On 1-2-2012 16:56, Martin Gerhard Loschwitz wrote:
>> Martin,
>>      
>    
>> I'm actually running a dual-active Samba server with a shared GFS2
>> file-system (block-replicated by DR:BD). I'm also (ab)using it for an
>> Apache/Tomcat installation with session replication in Tomcat through a
>> shared file-system.
>>      
>    
>> Of course, all this is balanced using RR-DNS, and when one node fails,
>> the cluster resource (IP address) is taken over by the surviving node to
>> re-establish service (at somewhat lower performance).
>>      
>    
>> Did a kitten just die?
>>      
>    
>> Robert Campbell
>>      
> Robert,
>
> what sort of STONITH do you use for this setup? How did the system react
> the last time where the interconnect between the two nodes was broken
> but they were still up and running? And when did you test the fail-over
> capabilities of your cluster for the last time?
>
> What happens if one of your nodes fails and GFS thinks that it will have
> to fence them until that fencing process is actually done?
>
> I'll get a shovel while waiting for the answer. ;-)
>
> Best regards
> Martin
>
>    
Martin,

STONITH is power-off through IPMI on HP iLO, so that should be sorted. 
The system is still in the testing-fase, but I'll test the loss of an 
iLO connection, and then a failure of a node (will IMPI fencing still 
claim a success of fence?).

The last time (still during initial buildup test) the suviving node 
STONITHed the node that lost network connection (it's difficult to test 
a different failure scenario than a network failure. How do you make a 
kernel panic on purpose?). RHEL-clustering announced a succesful fence 
and everything continued working happily on the surviving node. The 
connection used for the STONITH is redundantly made to a pair of 
switches. Unfortunately the connection to the iLO is not redundant, but 
this would be a failure on a failure (so not really a concern for us).

During the build-up we also noticed that if there is no successful fence 
(fencing was not configured), the surviving node will get a file-system 
time-out. Rather unfortunate. We're thinking of implementing a manual 
fence mechanism in addition to the automatic, so that the I/O can 
continue as soon as an administrator has dialed in to the cluster after 
having received the e-mail of the failure. But again, this would require 
a failure on top of a failure.

I feel confident the shovel can be put back into the cupboard.

Robert



_______________________________________________________________________________________________
Help save paper! Do you really need to print this email?

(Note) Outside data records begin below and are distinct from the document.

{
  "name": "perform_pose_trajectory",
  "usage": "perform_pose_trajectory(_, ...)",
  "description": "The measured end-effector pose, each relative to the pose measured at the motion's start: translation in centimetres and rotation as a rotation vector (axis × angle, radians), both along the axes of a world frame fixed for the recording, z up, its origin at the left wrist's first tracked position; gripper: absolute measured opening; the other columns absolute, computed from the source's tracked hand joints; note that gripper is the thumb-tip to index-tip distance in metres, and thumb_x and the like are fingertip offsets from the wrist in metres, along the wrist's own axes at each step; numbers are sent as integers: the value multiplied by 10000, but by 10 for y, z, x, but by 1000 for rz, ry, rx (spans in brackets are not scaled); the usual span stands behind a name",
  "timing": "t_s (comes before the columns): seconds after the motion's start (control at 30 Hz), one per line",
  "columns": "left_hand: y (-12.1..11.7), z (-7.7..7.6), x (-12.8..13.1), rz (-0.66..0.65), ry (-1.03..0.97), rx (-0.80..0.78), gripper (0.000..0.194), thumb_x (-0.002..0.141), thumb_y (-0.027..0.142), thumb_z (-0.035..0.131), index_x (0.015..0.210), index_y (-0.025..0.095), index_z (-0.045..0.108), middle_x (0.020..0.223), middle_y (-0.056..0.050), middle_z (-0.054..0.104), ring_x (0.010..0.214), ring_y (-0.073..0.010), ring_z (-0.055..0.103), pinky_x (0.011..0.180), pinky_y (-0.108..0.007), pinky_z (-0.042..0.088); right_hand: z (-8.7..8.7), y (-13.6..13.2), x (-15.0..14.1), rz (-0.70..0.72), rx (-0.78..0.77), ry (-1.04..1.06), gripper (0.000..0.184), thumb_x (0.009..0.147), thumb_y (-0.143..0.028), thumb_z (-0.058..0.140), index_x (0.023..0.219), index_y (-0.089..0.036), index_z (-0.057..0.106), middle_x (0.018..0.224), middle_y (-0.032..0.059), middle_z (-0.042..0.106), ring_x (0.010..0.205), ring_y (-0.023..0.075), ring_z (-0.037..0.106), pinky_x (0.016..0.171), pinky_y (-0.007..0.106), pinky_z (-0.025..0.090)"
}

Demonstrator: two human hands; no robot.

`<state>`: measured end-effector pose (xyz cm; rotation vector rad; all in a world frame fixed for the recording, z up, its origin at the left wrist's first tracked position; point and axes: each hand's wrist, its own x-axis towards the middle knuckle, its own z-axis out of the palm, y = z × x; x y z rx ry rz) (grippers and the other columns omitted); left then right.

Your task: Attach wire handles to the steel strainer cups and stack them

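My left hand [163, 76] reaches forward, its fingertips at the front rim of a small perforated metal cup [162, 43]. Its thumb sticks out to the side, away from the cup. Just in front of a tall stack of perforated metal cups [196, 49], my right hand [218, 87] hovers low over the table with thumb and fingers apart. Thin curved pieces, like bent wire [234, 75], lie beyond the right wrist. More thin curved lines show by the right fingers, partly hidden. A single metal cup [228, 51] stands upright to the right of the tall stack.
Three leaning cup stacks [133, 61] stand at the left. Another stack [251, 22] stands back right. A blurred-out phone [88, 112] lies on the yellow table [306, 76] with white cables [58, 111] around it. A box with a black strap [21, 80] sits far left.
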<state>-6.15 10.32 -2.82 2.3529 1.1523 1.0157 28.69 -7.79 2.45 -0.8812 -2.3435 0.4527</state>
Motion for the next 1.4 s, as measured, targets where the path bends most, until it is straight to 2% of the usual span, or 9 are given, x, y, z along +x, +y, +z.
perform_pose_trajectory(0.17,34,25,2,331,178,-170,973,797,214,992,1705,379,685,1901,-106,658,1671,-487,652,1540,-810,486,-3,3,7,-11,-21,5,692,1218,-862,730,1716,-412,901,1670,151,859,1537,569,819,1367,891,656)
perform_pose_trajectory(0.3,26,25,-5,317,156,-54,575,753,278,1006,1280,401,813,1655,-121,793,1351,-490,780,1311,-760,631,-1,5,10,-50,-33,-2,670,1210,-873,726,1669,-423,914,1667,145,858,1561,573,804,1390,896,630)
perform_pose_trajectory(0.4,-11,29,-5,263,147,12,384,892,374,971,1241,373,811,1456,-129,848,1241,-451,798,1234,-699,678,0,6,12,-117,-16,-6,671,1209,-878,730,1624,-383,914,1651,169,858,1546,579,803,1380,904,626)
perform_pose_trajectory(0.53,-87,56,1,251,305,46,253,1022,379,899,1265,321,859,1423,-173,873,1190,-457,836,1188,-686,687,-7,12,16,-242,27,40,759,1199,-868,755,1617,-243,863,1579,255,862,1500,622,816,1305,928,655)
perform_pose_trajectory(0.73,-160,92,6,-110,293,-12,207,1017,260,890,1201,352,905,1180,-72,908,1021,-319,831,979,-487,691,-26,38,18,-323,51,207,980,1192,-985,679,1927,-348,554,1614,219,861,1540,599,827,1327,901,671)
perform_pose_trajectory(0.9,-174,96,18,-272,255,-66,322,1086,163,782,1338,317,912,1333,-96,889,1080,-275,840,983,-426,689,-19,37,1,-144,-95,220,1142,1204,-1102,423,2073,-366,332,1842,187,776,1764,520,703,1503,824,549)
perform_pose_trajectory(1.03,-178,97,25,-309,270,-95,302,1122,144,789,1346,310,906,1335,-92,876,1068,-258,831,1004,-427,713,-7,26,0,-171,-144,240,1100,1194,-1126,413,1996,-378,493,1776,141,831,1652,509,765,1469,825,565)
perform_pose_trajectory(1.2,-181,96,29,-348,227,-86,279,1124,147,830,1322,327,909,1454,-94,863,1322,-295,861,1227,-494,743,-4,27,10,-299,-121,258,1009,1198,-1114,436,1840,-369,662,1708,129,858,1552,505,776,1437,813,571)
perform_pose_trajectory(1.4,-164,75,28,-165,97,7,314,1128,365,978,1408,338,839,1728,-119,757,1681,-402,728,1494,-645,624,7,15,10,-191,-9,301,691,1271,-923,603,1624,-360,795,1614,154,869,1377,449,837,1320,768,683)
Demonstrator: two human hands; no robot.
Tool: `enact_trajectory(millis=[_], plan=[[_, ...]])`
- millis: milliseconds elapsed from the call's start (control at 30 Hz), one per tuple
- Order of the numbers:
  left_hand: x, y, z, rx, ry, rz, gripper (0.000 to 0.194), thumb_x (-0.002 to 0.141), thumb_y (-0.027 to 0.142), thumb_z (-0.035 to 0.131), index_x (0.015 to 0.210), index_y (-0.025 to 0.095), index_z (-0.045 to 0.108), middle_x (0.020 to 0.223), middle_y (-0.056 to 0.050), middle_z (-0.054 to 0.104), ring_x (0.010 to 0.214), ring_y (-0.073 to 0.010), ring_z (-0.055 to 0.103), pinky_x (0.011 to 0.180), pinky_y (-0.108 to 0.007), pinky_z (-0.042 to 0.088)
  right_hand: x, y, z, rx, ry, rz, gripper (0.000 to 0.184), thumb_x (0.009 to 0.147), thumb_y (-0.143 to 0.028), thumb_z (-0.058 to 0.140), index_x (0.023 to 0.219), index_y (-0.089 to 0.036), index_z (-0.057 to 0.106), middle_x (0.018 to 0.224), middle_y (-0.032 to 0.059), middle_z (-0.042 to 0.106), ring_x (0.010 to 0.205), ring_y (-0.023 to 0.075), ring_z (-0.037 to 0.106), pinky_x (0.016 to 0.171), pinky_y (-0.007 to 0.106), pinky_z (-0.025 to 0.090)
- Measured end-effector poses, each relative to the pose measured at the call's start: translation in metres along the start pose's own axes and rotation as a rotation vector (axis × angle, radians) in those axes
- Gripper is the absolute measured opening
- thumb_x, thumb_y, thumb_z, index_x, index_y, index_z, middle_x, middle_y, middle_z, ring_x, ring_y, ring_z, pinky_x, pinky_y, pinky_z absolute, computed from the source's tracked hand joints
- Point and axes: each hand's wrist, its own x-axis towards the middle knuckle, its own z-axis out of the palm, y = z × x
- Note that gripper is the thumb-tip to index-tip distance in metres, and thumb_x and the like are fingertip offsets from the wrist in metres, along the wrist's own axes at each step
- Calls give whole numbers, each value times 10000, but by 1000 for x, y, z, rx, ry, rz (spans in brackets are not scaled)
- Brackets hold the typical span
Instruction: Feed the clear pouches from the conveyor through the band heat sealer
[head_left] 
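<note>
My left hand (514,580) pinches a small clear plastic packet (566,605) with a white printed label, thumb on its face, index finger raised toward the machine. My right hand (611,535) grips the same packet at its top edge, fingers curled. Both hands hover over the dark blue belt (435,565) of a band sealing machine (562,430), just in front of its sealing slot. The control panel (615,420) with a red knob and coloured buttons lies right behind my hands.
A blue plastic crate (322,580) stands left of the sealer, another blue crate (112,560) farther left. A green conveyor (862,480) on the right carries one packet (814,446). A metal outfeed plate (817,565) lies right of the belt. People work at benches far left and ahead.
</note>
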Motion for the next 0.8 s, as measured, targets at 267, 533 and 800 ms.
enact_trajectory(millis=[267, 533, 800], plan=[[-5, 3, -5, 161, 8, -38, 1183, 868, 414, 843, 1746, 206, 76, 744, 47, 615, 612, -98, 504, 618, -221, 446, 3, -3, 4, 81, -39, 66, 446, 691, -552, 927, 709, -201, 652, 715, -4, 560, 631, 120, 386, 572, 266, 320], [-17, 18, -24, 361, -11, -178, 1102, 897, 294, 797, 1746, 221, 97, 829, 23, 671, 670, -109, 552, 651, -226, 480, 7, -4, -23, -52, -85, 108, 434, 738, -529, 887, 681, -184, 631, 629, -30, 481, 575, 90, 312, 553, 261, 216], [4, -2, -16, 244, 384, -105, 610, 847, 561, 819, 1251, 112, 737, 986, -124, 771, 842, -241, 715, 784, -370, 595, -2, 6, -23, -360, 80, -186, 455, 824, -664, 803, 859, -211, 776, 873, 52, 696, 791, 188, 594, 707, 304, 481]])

Aan de inhoud van dit bericht kunnen alleen rechten ten opzichte van Morpho B.V.
worden ontleend, indien zij door rechtsgeldig ondertekende stukken worden 
ondersteund. 
De informatie in dit e-mailbericht is van vertrouwelijke aard en alleen bedoeld 
voor gebruik 
door geadresseerde. Als u een bericht onbedoeld heeft ontvangen, wordt u 
verzocht de
verzender hiervan in kennis te stellen en het bericht te vernietigen zonder te 
vermenigvuldigen
of andersoortig te gebruiken.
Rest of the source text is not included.